WORK TO BE COMPLETED: For the entries below, return every line from the top through the line with "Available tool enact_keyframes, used" exactly as it stands, omitting pictures.

INPUT FOR THIS TASK:
#####
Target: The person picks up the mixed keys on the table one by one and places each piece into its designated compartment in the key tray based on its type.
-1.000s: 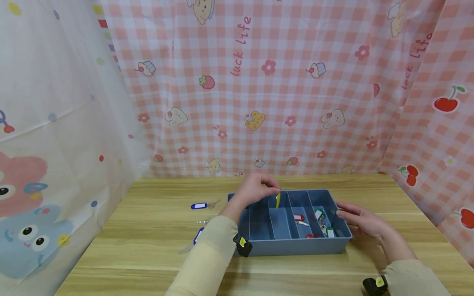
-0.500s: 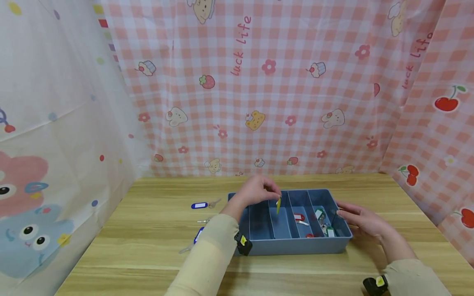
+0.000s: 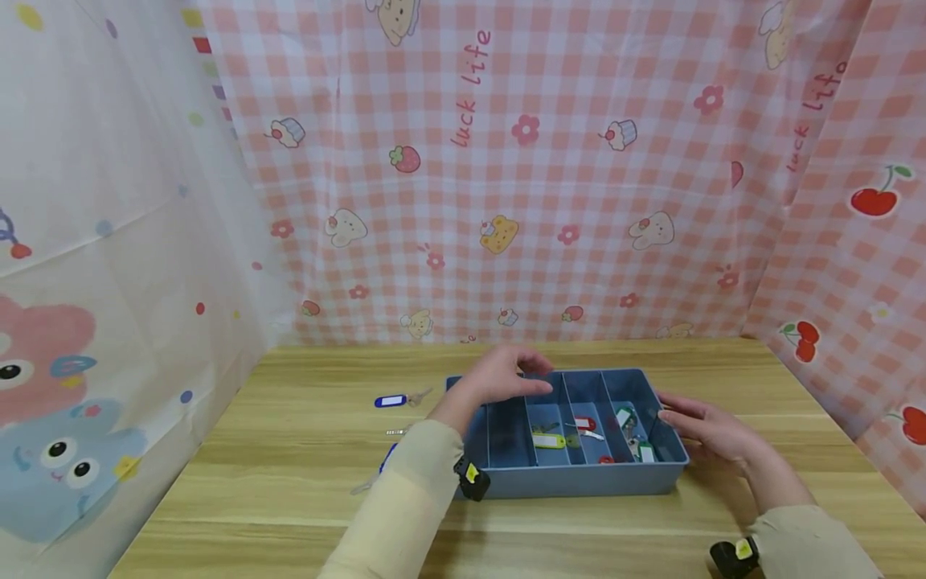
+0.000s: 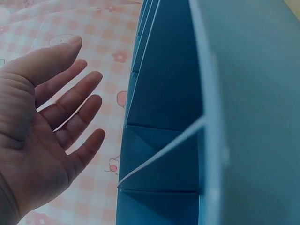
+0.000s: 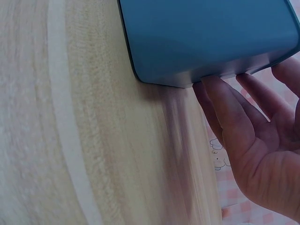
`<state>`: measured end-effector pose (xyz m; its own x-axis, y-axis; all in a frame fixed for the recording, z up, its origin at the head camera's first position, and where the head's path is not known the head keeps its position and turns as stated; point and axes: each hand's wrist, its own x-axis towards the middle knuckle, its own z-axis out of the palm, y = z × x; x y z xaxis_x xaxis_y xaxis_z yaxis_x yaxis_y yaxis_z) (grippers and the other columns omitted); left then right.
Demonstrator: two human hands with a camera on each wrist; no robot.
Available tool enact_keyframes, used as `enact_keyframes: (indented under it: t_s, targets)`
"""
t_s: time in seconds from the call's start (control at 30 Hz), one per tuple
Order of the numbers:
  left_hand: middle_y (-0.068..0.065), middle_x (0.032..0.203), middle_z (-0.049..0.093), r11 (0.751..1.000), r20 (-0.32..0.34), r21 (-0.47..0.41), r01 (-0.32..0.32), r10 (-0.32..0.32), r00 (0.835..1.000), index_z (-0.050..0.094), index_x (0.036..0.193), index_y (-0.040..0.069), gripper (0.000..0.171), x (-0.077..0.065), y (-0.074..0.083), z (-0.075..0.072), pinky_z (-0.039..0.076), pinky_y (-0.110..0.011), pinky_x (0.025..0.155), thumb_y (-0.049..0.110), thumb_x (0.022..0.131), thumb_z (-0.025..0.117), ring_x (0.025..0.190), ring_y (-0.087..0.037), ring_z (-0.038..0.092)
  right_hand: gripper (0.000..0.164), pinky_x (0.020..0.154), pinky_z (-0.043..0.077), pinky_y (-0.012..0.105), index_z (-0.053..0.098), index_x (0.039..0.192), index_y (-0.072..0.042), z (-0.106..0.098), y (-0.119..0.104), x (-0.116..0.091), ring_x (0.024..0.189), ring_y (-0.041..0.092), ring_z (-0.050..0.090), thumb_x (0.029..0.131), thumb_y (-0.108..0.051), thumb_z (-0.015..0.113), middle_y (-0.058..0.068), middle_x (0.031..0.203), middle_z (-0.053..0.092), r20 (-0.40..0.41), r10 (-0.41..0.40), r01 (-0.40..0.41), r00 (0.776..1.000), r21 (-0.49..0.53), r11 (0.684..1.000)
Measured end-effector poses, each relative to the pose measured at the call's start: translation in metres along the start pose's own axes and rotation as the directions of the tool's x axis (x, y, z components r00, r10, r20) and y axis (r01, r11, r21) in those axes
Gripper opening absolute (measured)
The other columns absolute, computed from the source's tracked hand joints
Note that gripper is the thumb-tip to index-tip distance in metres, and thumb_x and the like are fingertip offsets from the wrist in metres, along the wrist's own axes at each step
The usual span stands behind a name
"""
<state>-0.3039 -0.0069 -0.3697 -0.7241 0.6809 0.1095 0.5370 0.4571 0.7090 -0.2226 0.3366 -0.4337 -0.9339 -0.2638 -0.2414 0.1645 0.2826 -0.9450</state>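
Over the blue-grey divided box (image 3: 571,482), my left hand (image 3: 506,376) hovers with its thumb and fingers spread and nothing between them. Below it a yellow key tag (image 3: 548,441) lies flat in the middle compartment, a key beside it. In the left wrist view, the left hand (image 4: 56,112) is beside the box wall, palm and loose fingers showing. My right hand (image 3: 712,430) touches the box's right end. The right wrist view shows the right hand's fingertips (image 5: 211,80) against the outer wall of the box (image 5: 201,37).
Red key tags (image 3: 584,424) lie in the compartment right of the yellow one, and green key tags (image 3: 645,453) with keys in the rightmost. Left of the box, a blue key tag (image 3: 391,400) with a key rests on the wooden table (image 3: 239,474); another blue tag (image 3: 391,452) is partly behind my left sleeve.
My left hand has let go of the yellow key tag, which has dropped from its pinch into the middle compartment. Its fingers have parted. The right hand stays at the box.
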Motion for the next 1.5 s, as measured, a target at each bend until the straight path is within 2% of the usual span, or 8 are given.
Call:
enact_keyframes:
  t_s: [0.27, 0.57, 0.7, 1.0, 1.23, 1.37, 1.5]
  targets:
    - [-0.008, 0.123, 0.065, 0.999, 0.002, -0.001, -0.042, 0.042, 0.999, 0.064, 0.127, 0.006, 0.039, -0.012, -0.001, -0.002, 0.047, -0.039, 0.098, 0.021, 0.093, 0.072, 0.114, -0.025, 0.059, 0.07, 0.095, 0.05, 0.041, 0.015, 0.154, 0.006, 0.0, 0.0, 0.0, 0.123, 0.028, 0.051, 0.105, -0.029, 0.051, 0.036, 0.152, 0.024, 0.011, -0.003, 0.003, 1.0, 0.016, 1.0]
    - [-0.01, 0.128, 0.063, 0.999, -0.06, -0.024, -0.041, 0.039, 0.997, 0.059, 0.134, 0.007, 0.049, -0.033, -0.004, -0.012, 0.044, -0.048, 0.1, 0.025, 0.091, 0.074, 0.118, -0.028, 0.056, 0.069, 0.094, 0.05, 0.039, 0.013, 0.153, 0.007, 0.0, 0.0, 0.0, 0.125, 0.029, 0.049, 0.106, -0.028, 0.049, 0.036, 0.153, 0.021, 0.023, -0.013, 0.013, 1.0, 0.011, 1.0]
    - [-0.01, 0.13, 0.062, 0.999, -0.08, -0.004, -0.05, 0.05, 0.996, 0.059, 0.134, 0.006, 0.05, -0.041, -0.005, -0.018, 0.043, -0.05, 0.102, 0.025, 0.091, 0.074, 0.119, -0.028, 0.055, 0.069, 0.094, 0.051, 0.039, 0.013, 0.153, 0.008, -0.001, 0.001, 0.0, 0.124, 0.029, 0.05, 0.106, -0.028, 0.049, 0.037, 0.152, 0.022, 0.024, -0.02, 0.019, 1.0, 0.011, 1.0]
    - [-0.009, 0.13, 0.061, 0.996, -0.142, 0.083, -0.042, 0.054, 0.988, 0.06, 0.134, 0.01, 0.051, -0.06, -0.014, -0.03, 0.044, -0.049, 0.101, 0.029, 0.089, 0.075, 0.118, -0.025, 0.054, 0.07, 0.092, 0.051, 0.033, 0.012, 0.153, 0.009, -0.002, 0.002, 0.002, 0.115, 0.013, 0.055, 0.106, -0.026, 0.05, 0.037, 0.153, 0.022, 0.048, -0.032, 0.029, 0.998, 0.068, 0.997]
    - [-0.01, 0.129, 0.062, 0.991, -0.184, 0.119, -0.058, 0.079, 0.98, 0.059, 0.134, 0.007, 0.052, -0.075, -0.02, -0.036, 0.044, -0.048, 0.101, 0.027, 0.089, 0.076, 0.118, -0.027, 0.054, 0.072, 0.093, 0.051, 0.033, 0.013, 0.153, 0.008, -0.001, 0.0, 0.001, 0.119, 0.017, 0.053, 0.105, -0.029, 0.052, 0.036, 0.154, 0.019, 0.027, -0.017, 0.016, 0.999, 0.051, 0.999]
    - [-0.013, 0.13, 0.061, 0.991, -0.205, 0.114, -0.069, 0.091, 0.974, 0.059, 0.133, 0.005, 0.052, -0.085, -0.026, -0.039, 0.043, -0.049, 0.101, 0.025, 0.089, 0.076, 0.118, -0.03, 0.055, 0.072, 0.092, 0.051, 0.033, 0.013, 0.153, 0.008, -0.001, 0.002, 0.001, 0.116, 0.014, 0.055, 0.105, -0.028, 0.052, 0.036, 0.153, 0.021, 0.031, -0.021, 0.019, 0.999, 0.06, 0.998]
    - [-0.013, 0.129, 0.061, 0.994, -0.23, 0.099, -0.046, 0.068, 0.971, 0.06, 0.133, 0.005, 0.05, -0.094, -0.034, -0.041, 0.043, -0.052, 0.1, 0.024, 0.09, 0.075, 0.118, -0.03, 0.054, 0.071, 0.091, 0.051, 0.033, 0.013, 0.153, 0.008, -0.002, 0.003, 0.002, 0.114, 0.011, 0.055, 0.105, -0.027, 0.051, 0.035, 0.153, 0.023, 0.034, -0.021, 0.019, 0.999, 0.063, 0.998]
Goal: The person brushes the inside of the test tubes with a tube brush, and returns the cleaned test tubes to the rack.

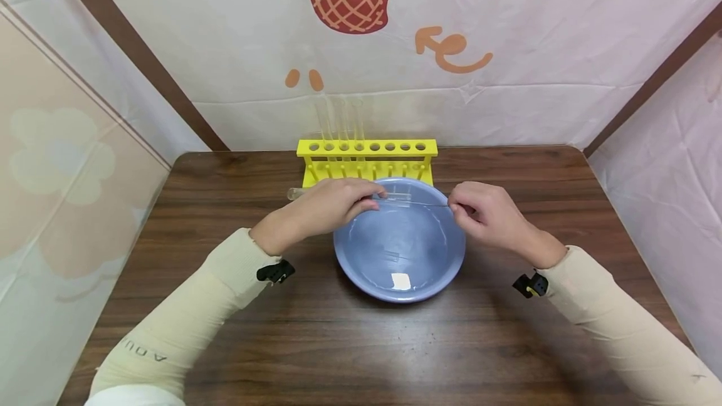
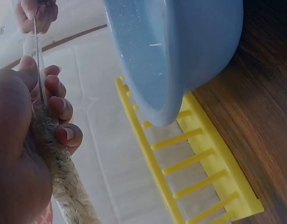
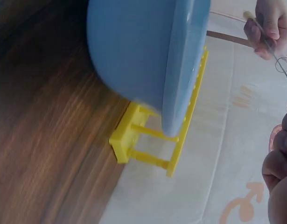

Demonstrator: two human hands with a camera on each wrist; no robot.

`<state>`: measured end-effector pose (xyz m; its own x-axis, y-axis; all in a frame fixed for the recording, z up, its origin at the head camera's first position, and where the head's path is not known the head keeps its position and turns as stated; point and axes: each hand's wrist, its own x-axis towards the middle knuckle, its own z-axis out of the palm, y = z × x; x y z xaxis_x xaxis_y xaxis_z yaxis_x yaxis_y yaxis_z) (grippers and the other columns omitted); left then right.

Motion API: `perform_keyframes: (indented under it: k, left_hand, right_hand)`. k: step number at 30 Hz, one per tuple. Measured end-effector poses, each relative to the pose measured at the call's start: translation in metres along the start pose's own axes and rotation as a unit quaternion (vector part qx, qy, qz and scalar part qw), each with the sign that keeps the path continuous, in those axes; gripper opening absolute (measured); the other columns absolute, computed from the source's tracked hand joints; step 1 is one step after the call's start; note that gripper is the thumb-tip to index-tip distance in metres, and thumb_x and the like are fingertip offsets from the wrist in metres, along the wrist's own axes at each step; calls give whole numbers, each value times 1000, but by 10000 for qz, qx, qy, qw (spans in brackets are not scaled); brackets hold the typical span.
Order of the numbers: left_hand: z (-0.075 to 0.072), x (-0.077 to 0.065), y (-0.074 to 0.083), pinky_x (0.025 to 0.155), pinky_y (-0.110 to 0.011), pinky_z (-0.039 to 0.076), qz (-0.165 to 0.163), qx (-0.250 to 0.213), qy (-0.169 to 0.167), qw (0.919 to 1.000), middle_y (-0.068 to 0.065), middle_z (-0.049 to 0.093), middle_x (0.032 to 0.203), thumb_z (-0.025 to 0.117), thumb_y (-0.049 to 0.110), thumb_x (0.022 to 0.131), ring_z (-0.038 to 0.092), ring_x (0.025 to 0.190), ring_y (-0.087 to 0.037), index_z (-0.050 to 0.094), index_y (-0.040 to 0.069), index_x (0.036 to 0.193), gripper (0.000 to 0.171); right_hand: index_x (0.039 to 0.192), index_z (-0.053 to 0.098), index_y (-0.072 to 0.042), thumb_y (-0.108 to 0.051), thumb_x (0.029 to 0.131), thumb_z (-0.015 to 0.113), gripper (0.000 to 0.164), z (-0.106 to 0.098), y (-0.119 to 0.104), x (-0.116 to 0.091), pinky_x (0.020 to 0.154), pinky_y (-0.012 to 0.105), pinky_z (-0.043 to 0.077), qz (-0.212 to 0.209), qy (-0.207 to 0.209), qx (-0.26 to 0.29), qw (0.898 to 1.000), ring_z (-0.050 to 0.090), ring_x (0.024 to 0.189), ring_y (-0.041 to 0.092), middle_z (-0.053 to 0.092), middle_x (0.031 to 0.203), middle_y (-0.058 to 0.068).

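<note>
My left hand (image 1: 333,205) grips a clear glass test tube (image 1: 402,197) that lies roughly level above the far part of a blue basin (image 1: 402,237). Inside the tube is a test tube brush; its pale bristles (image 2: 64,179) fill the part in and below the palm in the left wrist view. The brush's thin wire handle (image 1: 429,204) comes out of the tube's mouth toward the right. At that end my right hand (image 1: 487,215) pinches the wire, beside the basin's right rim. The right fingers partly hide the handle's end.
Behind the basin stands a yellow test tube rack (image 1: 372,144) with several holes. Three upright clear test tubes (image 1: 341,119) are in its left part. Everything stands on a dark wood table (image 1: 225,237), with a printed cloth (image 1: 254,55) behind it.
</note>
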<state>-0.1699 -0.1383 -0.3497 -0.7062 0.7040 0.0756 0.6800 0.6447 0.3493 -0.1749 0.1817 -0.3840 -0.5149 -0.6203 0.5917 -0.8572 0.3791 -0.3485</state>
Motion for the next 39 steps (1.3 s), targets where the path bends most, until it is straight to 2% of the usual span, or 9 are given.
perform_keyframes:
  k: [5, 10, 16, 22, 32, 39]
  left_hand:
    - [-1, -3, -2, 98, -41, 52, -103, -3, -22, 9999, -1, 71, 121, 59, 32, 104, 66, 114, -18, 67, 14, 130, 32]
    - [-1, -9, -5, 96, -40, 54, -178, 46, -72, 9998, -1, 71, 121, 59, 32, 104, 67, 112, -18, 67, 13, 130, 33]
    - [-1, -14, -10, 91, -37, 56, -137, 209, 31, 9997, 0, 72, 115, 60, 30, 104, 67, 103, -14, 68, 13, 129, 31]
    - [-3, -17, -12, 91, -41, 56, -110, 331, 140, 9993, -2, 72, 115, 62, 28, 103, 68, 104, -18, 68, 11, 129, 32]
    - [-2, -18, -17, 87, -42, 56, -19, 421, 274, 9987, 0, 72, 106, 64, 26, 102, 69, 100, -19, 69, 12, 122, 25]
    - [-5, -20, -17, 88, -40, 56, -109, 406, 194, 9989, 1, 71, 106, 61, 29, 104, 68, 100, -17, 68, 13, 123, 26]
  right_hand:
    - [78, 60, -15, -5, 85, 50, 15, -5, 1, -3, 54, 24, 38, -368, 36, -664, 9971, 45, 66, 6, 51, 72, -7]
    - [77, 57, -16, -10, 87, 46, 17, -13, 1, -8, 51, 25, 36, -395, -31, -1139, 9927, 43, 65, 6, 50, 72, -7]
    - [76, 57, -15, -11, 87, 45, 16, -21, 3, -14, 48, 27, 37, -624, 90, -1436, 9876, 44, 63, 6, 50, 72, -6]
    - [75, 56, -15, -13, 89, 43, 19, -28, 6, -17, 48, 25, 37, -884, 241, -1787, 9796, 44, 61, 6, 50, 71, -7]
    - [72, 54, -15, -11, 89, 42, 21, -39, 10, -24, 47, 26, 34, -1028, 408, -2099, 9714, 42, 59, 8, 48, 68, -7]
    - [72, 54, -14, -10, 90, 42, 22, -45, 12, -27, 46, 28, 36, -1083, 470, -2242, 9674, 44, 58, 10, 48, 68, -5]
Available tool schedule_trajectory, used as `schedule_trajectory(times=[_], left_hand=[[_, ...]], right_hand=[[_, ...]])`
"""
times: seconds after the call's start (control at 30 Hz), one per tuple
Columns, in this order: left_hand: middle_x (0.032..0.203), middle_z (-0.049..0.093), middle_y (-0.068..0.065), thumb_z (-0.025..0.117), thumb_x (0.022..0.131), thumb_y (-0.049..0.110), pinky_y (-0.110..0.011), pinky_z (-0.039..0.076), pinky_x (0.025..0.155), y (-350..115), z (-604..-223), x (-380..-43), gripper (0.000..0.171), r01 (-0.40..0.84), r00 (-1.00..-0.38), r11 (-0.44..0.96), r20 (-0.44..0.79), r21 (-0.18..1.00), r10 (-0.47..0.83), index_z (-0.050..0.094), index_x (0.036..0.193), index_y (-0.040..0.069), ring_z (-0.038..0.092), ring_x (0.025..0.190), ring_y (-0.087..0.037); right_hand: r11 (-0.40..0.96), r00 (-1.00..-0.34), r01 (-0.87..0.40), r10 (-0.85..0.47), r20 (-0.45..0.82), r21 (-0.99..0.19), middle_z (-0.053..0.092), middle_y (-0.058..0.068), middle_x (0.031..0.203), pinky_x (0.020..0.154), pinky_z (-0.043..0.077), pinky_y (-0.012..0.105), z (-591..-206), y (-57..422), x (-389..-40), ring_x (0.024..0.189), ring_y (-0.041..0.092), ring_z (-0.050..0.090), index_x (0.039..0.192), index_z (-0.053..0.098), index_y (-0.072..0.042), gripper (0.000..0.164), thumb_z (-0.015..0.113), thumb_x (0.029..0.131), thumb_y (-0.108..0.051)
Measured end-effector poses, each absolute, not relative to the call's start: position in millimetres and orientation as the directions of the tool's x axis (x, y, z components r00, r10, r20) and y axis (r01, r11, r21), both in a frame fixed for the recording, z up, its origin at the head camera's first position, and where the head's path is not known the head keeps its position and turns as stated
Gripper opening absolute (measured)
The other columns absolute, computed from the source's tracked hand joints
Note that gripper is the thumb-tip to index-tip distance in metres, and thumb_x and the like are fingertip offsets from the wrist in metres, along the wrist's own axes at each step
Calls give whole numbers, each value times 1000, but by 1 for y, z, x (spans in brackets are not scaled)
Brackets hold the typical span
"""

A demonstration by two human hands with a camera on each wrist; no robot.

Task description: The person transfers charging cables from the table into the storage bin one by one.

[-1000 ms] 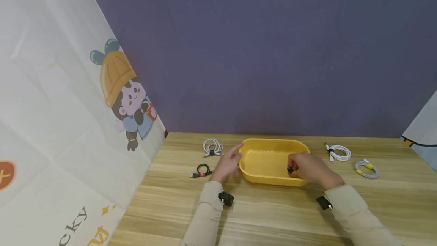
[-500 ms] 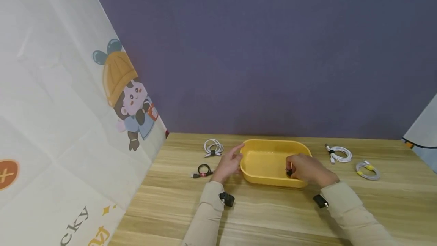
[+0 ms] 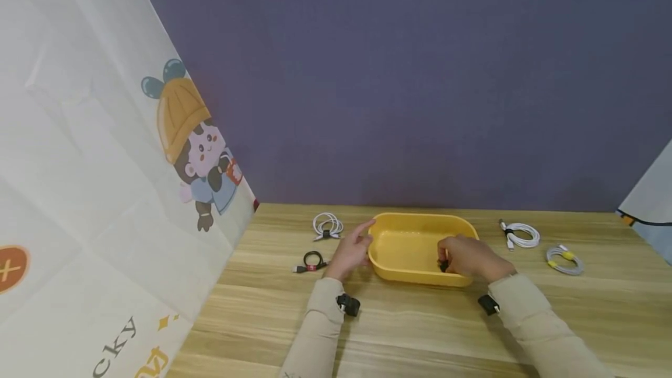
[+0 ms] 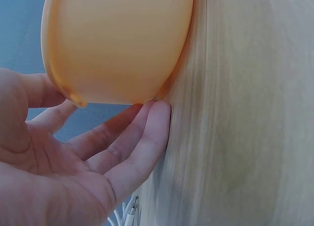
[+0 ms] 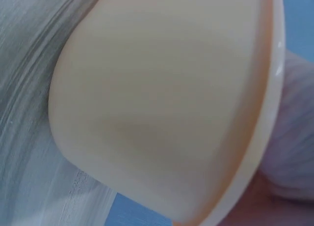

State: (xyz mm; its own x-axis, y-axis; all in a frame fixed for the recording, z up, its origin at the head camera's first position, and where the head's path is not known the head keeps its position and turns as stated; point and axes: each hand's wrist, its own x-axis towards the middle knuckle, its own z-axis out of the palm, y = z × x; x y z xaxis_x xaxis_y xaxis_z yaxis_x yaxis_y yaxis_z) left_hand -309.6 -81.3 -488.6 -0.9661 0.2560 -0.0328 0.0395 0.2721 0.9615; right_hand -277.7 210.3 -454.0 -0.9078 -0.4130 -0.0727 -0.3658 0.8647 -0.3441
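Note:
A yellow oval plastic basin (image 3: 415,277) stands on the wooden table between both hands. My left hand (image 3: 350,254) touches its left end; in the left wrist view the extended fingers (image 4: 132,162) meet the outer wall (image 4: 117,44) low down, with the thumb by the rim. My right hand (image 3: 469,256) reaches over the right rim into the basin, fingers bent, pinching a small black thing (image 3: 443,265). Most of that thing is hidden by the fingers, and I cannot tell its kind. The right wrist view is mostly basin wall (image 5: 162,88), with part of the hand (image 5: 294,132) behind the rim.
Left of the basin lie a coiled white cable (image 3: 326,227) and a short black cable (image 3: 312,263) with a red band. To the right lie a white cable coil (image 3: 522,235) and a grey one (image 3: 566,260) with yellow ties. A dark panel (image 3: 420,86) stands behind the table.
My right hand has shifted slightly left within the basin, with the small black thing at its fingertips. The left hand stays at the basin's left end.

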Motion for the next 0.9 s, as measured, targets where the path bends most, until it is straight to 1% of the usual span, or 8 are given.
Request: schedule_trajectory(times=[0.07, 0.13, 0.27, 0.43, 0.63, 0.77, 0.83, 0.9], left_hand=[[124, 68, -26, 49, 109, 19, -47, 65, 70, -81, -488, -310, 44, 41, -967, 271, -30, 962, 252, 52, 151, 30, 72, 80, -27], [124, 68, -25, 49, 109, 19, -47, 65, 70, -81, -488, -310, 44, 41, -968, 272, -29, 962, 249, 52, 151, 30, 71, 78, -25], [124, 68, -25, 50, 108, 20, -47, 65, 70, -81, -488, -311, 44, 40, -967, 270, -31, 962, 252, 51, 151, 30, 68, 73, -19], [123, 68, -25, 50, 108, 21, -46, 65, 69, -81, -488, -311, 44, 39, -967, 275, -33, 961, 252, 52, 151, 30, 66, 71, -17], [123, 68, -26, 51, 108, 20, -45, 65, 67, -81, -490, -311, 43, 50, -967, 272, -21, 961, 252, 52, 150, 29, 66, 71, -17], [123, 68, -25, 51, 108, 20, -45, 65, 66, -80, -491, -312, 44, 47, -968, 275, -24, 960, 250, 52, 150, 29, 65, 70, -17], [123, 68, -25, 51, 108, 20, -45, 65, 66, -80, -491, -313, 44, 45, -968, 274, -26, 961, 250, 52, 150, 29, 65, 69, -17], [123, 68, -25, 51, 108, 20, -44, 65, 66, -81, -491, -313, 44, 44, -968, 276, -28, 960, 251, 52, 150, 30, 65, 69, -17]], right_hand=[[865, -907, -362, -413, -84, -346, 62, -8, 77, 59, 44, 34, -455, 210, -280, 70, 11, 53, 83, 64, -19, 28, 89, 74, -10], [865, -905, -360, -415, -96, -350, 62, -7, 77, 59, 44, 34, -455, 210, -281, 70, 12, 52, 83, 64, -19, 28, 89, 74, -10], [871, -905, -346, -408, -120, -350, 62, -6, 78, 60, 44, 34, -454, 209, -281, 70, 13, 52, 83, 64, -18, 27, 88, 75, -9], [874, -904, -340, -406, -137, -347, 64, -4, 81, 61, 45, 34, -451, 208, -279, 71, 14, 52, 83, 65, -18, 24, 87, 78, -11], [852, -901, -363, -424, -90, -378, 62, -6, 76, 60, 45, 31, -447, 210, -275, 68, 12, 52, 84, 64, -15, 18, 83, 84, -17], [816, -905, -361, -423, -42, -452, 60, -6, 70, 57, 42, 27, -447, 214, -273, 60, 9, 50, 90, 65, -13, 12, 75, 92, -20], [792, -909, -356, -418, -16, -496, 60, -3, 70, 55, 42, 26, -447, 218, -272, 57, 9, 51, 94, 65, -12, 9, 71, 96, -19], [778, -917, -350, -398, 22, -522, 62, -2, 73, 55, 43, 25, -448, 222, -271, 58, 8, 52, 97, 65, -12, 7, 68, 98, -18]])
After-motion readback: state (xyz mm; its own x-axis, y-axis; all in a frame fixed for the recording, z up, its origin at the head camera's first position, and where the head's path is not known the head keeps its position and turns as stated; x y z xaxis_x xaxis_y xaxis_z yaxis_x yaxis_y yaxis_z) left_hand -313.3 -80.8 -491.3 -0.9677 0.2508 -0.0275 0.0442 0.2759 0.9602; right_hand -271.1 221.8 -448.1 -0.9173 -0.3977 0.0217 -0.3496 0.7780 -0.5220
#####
COMPLETED EXERCISE:
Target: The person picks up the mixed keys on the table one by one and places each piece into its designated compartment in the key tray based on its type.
-1.000s: 
-0.500s: 
+0.000s: 
+0.000s: 
+0.000s: 
`<state>`: measured end-effector pose (xyz m; its own x-axis, y-axis; all in a frame fixed for the recording, z up, its origin at the head camera's first position, and where the head's path is not known the head keeps its position and turns as stated; point and axes: each hand's wrist, its own x-axis towards the middle knuckle, its own z-axis out of the palm, y = z × x; x y z xaxis_x xaxis_y xaxis_z yaxis_x yaxis_y yaxis_z) (grippers and the other columns omitted); left then right.
Demonstrator: two human hands with a camera on each wrist; no robot.
Available tool enact_keyframes, used as `enact_keyframes: (indented under it: t_s, targets)`

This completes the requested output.